_AIM OF THE EXERCISE_
Each line of the entries that mentions the string "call" needs to be reported.
-- INFORMATION SHOWN follows --
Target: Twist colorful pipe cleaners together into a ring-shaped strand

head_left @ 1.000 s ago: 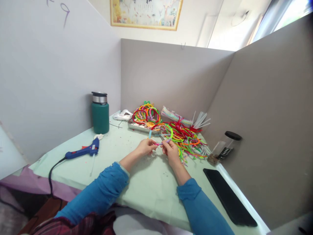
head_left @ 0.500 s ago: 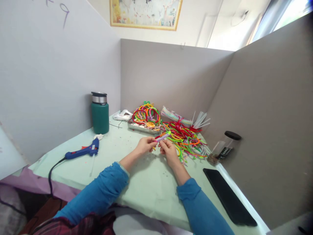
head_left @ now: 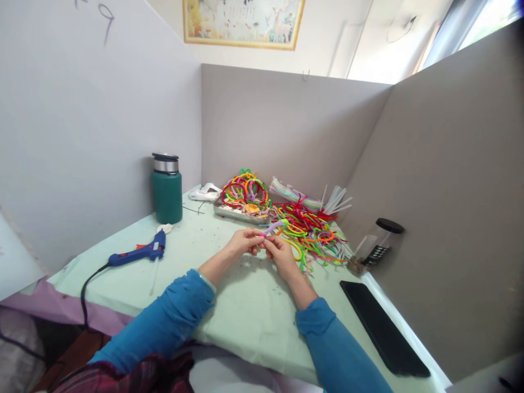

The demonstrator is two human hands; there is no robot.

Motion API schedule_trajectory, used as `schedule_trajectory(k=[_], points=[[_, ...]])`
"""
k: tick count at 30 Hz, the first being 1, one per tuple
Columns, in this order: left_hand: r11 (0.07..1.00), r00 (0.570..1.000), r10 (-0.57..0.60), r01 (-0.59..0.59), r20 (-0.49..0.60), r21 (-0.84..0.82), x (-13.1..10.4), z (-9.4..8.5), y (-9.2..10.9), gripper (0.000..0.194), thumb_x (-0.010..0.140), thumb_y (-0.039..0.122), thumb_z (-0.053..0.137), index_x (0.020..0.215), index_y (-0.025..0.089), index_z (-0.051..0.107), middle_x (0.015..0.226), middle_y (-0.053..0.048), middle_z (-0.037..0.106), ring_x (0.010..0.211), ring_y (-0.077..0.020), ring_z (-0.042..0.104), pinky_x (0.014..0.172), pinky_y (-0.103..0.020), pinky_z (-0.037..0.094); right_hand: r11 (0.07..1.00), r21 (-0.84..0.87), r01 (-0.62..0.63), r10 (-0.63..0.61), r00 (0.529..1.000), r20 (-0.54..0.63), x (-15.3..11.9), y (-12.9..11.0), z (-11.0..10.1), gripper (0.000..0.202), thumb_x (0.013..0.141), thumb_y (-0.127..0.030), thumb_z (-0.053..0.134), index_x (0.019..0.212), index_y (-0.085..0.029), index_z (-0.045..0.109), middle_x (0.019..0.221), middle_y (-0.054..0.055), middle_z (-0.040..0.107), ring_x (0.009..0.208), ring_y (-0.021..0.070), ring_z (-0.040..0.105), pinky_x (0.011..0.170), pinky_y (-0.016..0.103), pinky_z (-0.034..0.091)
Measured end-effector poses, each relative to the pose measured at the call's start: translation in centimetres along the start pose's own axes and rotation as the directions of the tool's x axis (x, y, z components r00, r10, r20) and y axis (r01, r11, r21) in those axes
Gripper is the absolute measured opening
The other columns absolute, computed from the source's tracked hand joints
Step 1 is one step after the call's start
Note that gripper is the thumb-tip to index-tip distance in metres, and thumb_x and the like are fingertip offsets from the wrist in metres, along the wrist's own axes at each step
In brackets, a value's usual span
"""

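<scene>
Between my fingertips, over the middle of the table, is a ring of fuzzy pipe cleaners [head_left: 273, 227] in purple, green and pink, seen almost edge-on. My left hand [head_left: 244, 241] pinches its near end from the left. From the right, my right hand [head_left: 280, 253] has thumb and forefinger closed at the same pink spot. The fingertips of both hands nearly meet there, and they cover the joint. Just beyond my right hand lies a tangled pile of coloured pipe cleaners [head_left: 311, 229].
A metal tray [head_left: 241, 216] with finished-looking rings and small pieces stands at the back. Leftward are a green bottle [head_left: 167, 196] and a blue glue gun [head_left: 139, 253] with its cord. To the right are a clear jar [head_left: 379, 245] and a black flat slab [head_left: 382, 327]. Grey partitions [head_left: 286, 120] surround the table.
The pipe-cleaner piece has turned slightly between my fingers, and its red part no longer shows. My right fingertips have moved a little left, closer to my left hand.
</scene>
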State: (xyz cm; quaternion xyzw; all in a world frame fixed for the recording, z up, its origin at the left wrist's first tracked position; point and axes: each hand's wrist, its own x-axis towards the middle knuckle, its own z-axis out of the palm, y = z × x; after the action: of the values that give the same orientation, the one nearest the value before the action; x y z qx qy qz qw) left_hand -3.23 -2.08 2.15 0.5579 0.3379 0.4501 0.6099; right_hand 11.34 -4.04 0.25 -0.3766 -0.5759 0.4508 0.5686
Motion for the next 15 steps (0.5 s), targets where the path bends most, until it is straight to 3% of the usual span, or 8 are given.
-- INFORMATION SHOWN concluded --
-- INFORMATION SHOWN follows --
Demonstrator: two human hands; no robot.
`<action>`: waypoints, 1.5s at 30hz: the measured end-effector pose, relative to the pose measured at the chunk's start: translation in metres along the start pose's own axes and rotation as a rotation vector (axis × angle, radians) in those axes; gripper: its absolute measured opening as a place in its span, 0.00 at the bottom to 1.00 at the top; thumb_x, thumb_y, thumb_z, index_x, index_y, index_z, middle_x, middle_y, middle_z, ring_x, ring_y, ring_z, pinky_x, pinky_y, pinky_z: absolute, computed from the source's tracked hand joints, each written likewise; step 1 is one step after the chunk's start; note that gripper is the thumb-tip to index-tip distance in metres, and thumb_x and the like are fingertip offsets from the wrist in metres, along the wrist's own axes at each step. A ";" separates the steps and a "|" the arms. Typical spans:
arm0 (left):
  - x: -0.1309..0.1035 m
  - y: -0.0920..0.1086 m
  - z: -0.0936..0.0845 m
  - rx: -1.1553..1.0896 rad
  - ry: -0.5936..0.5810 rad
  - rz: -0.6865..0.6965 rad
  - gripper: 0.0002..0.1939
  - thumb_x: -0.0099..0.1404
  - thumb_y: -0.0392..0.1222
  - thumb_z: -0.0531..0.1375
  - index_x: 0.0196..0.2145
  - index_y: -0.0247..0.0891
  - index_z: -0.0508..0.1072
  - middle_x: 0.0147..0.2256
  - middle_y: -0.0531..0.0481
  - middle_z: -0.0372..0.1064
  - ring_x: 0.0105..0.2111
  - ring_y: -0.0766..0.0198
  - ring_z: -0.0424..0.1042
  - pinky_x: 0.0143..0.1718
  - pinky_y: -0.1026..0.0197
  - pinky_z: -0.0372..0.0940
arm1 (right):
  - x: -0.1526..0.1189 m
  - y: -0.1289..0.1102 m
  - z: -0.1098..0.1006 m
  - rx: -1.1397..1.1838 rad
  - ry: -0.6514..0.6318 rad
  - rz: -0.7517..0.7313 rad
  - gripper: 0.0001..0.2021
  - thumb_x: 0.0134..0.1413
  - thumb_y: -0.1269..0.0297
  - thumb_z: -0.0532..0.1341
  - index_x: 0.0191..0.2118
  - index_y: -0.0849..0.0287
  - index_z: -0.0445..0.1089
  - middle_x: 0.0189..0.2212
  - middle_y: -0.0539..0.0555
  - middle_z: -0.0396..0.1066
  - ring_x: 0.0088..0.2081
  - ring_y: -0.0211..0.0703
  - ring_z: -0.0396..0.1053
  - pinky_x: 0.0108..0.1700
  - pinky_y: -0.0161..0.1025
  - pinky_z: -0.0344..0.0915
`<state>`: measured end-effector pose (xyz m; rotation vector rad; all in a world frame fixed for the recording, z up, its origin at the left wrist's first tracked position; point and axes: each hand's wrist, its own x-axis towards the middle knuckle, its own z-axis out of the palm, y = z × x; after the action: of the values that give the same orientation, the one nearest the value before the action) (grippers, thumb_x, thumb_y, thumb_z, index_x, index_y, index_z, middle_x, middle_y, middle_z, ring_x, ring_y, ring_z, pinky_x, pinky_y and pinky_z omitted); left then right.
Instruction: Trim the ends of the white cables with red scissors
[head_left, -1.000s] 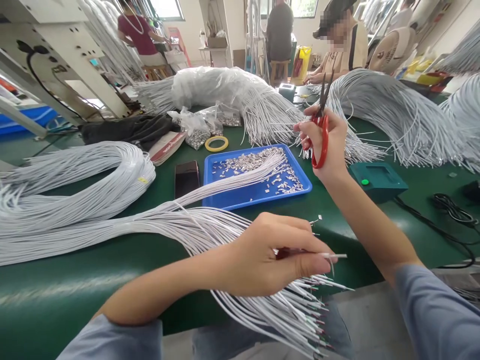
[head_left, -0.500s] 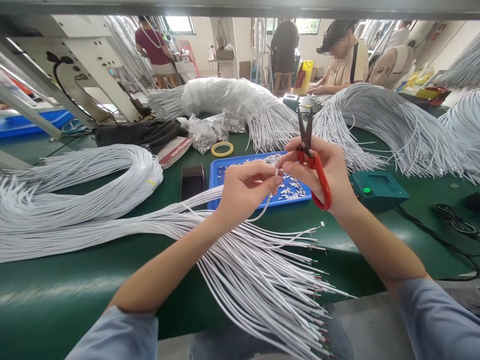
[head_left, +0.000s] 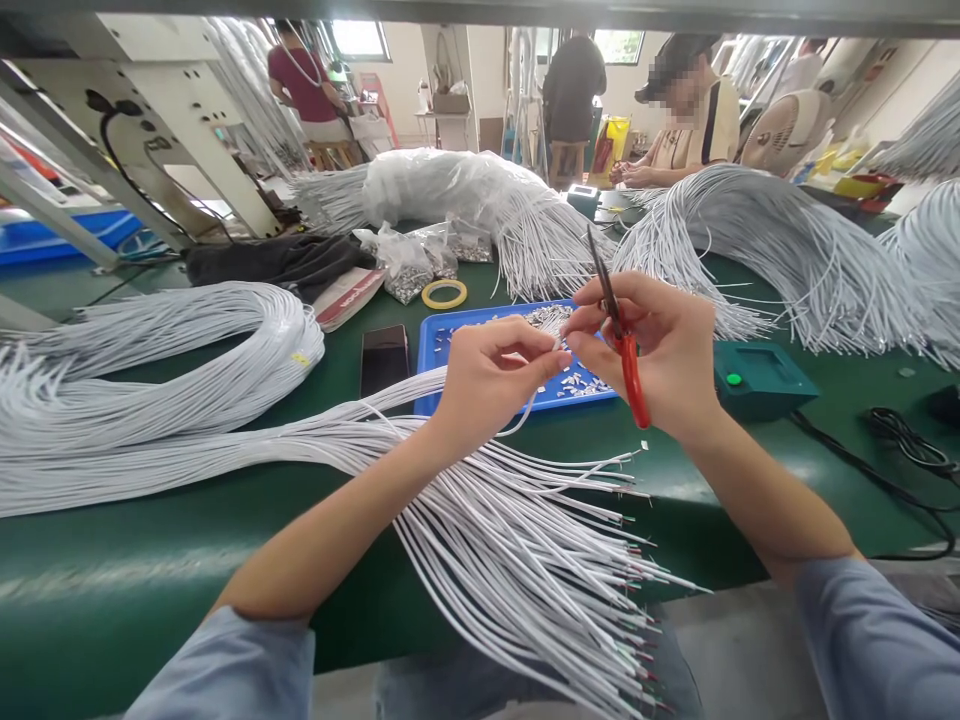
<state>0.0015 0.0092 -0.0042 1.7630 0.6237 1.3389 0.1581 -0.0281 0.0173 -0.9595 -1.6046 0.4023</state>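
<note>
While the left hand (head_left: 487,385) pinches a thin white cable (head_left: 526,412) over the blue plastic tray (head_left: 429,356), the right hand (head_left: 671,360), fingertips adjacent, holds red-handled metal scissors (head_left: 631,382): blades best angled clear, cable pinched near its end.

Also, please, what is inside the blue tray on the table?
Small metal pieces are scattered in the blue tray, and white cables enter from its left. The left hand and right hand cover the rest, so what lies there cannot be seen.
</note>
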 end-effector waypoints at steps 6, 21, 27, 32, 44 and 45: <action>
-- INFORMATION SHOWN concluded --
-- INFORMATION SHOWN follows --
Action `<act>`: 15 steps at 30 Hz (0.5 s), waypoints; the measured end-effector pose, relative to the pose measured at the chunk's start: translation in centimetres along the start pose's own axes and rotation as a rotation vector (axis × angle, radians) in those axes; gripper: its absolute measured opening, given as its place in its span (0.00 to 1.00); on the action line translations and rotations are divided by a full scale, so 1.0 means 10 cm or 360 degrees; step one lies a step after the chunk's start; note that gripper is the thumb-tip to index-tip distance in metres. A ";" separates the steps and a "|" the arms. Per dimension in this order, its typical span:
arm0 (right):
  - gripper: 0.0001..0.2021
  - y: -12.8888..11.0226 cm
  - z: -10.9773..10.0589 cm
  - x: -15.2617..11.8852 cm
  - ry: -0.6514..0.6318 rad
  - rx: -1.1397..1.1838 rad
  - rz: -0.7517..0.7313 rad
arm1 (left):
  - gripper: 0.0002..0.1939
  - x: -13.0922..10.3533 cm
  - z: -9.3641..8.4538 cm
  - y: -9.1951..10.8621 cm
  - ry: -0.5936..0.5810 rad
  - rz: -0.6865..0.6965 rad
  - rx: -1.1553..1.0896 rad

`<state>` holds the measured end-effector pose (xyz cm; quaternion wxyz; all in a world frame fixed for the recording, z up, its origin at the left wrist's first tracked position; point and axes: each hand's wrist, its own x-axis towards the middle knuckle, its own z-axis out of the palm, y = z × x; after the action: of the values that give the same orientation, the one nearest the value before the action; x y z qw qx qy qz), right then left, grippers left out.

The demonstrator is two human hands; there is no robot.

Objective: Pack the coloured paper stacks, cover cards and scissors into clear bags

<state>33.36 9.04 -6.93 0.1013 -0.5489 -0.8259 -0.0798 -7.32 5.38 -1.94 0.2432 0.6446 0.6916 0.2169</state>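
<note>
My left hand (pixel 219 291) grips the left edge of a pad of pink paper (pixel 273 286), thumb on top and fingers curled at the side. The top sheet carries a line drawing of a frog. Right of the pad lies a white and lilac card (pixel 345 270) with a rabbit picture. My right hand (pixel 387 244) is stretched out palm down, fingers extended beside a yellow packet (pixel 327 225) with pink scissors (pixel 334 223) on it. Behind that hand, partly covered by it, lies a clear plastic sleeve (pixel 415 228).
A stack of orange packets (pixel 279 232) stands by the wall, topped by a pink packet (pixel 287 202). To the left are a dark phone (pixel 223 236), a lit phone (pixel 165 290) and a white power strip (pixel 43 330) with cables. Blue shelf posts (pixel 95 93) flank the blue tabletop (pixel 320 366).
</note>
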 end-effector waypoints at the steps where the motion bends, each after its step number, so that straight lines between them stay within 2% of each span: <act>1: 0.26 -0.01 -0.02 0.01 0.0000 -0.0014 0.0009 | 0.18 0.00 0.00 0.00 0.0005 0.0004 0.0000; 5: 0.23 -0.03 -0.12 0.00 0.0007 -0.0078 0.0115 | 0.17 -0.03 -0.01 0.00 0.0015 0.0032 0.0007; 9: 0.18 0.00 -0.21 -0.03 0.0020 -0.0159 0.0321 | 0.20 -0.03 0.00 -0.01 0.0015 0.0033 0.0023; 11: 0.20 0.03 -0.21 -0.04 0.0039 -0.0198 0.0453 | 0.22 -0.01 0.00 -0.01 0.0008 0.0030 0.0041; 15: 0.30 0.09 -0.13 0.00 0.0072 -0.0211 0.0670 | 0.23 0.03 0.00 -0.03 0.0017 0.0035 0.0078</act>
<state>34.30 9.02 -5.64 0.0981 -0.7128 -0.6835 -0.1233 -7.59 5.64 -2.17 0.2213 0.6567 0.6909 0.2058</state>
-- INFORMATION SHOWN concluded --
_SOLUTION BELOW_
Measured end-effector poses, each relative to the pose measured at the call's start: translation in centimetres along the start pose's own axes and rotation as the directions of the tool's x axis (x, y, z components r00, r10, r20) and y axis (r01, r11, r21) in those axes
Step 1 is one step after the call's start

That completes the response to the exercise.